Your task
Report each line from the listing that the string "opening" appears in.
--------
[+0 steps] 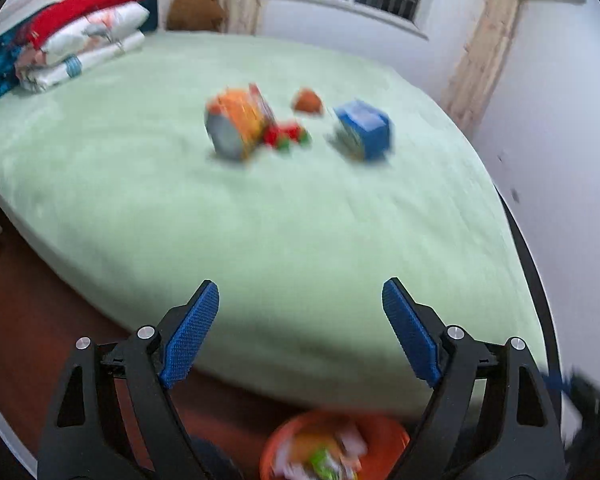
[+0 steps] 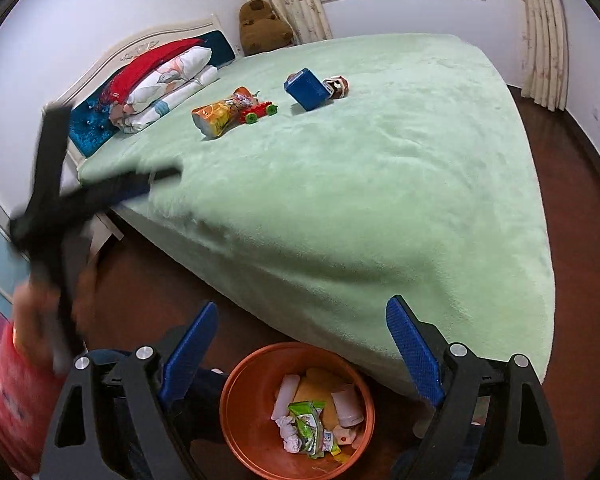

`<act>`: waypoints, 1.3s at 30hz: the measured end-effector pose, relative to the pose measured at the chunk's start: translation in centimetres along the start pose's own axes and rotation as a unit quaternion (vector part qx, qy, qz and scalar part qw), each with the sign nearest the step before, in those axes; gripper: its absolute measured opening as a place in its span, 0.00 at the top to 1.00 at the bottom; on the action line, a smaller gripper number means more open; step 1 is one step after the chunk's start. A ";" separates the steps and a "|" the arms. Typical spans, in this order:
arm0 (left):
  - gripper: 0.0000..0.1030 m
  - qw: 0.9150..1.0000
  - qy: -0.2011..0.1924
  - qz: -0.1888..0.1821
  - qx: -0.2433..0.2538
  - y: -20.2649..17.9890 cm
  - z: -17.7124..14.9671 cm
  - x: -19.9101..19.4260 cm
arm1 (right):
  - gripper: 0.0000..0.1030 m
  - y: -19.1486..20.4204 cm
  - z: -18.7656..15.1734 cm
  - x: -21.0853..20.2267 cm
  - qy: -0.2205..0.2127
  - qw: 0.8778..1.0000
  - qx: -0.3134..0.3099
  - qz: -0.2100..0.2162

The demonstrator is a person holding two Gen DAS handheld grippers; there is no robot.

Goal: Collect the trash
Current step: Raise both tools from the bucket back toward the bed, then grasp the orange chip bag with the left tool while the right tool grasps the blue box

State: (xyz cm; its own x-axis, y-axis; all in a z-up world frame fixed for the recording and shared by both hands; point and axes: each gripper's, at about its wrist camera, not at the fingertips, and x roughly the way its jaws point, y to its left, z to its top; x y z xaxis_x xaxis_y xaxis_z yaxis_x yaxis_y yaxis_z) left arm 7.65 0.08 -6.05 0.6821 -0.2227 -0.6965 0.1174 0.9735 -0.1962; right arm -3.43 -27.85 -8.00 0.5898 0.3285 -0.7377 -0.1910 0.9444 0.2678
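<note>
Step in hand, by judgement: between pickups, with some trash already in the bin (image 2: 236, 400) on the floor at the foot of the bed (image 2: 380, 200).

Left gripper (image 1: 300, 308): fingers spread wide, nothing held. Right gripper (image 2: 302, 320): fingers spread wide, nothing held, poised above the bin.

Remaining items on the bed, well apart from both grippers:
- Orange packet (image 2: 216, 117), touching the toy car (image 2: 258, 111).
- Blue box (image 2: 307, 89), tilted, just beside a brown wrapper (image 2: 338, 86).

Toy car probably not trash; leave in place.

Next move, by judgement: reach far across the bed to the packet or the box, straddle it with open fingers, close, carry back over the bin. Left view blurred; fine detail there not readable.
</note>
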 end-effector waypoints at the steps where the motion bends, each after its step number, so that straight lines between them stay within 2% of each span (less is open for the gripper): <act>1: 0.20 1.000 -0.004 0.003 -0.002 0.3 1.2 0.5 | 0.18 -0.1 -0.1 0.2 0.002 1.000 0.001 0.000; 5: 0.20 1.000 -0.001 0.014 -0.022 2.7 6.5 4.5 | 0.18 -0.5 -0.3 1.0 0.011 1.000 0.009 0.001; 8: 0.20 0.998 0.011 0.014 -0.060 5.1 9.1 7.4 | 0.18 -1.0 -0.3 1.6 0.017 1.000 0.014 -0.002; 13: 0.20 0.994 0.018 -0.008 -0.105 7.4 11.2 10.7 | 0.18 -1.6 -0.1 2.4 0.024 0.999 0.022 -0.006; 17: 0.20 0.988 0.019 -0.044 -0.144 8.6 11.7 12.8 | 0.18 -1.7 0.0 2.8 0.028 0.999 0.019 -0.008; 18: 0.22 0.987 0.014 -0.051 -0.151 8.7 11.8 12.9 | 0.18 -1.7 -0.1 2.8 0.029 0.999 0.018 -0.010; 20: 0.41 0.984 0.005 -0.062 -0.164 9.0 11.7 13.1 | 0.18 -1.8 0.0 2.9 0.030 0.999 0.018 -0.011; 21: 0.45 0.983 0.009 -0.077 -0.169 9.0 11.6 13.2 | 0.18 -1.9 0.0 3.1 0.032 0.999 0.018 -0.010; 24: 0.55 0.984 0.007 -0.082 -0.161 8.8 11.4 13.1 | 0.18 -1.9 -0.1 3.3 0.034 0.999 0.020 -0.008; 29: 0.58 0.981 -0.003 -0.097 -0.169 9.2 10.5 11.0 | 0.18 -1.4 0.0 3.1 0.031 0.999 0.016 -0.002; 39: 0.60 0.984 -0.050 -0.119 -0.124 8.1 8.2 4.2 | 0.18 0.6 0.4 2.3 0.019 1.000 -0.003 0.003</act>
State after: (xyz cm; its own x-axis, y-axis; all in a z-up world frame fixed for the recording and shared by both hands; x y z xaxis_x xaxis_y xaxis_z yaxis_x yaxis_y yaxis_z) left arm 17.38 7.46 -4.96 0.7258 -0.4242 -0.5416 0.1110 0.8491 -0.5163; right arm -1.82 -26.56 -9.29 0.5587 0.3342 -0.7591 -0.1986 0.9425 0.2688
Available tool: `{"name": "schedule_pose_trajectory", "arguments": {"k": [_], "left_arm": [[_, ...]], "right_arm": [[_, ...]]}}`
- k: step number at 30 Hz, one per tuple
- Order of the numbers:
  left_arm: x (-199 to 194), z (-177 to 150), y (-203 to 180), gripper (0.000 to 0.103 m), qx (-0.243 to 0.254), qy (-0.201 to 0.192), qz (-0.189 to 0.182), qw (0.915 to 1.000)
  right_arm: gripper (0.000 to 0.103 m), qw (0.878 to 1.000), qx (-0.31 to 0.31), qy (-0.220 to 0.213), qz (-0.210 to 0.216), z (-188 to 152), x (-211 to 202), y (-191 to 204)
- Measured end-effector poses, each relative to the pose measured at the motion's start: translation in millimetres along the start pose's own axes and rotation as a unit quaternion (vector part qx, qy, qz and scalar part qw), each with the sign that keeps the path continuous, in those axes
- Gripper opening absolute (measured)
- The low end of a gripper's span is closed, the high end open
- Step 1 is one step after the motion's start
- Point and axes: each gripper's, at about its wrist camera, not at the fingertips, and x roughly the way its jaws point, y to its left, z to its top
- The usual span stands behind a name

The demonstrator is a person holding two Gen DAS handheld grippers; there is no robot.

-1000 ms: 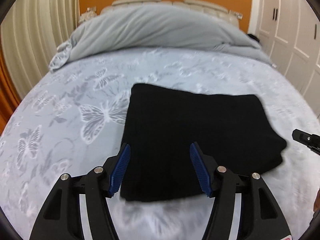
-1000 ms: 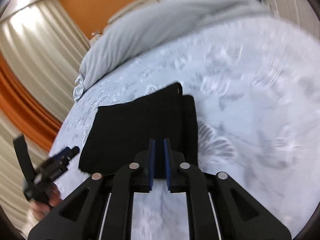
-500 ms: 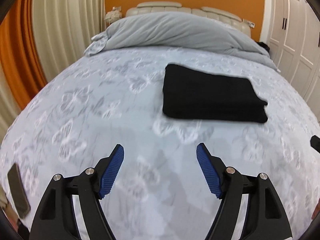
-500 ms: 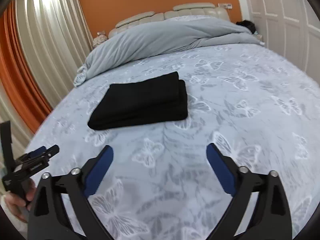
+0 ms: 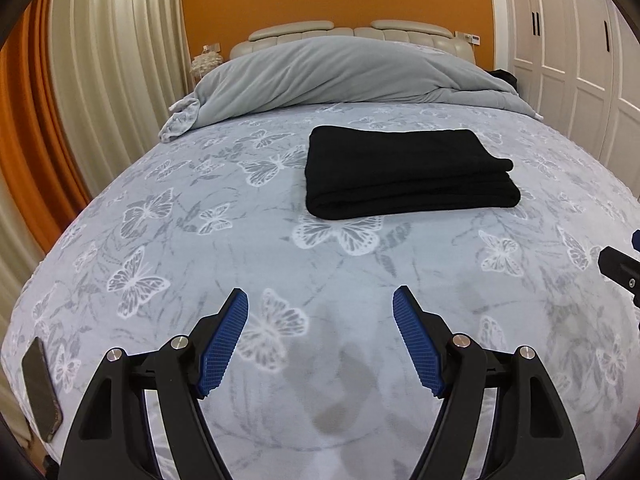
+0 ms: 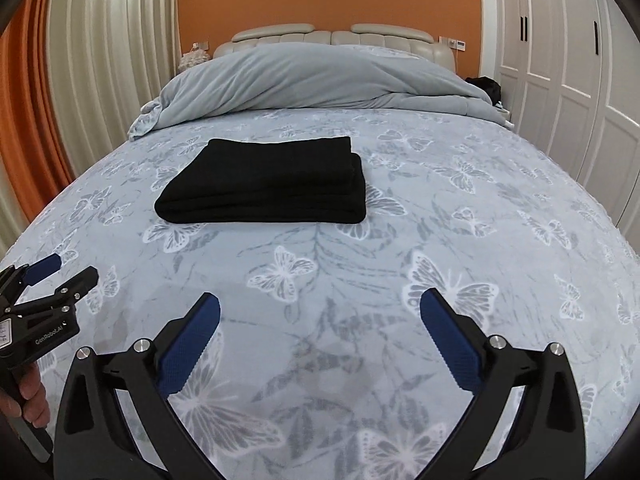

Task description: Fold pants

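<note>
The black pants (image 5: pixel 404 172) lie folded into a thick flat rectangle on the butterfly-print bed cover, also in the right wrist view (image 6: pixel 268 184). My left gripper (image 5: pixel 320 308) is open and empty, well back from the pants near the bed's foot. My right gripper (image 6: pixel 320 312) is open and empty, also well back from the pants. The left gripper also shows at the left edge of the right wrist view (image 6: pixel 56 276). Part of the right gripper shows at the right edge of the left wrist view (image 5: pixel 624 264).
A grey duvet (image 5: pixel 352 72) is heaped at the head of the bed under a beige headboard (image 6: pixel 332 34). A dark phone (image 5: pixel 40 392) lies at the bed's near left corner. Curtains (image 5: pixel 92 80) hang left, white wardrobe doors (image 6: pixel 568 72) stand right.
Both grippers have pulled back from the folded pants toward the foot of the bed. The right gripper, shut a second ago, has opened. The pants lie still.
</note>
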Motion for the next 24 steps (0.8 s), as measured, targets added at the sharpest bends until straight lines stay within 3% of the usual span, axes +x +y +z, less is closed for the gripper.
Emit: {"name": "schedule_pose_trajectory", "arguments": {"k": [9,18,24], "left_arm": [[-0.1,4.1,-2.5,0.082,-0.009,-0.004,0.015,0.9998],[5.9,9.2,5.9,0.082,-0.042,0.019,-0.013,0.9989],[3.5,8.5,3.1,0.082,-0.032,0.018,-0.017,0.9992]], "right_arm": [[0.098,1.000,-0.003,-0.003,0.022,-2.9,-1.1,8.3],[0.098,0.999,0.006,0.002,0.037,-3.4,1.3,14.3],[0.098,0.999,0.021,0.010,0.046,-5.5,4.1,13.5]]}}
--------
Written response
`<act>`: waypoints, 1.3s at 30hz: the measured end-effector pose, relative to the pose measured at the chunk's start: translation in centimetres along the start pose's own axes and rotation as a unit quaternion (vector part qx, qy, qz and scalar part qw), each with the sign nearest the step before, in those axes; gripper: its absolute measured opening as a place in its span, 0.00 at the top to 1.00 at the bottom; on the action line, a smaller gripper number means more open; step 1 is one step after the chunk's start. A ";" separates the steps and a "|" the arms. Typical spans, in this order:
- Gripper opening absolute (measured)

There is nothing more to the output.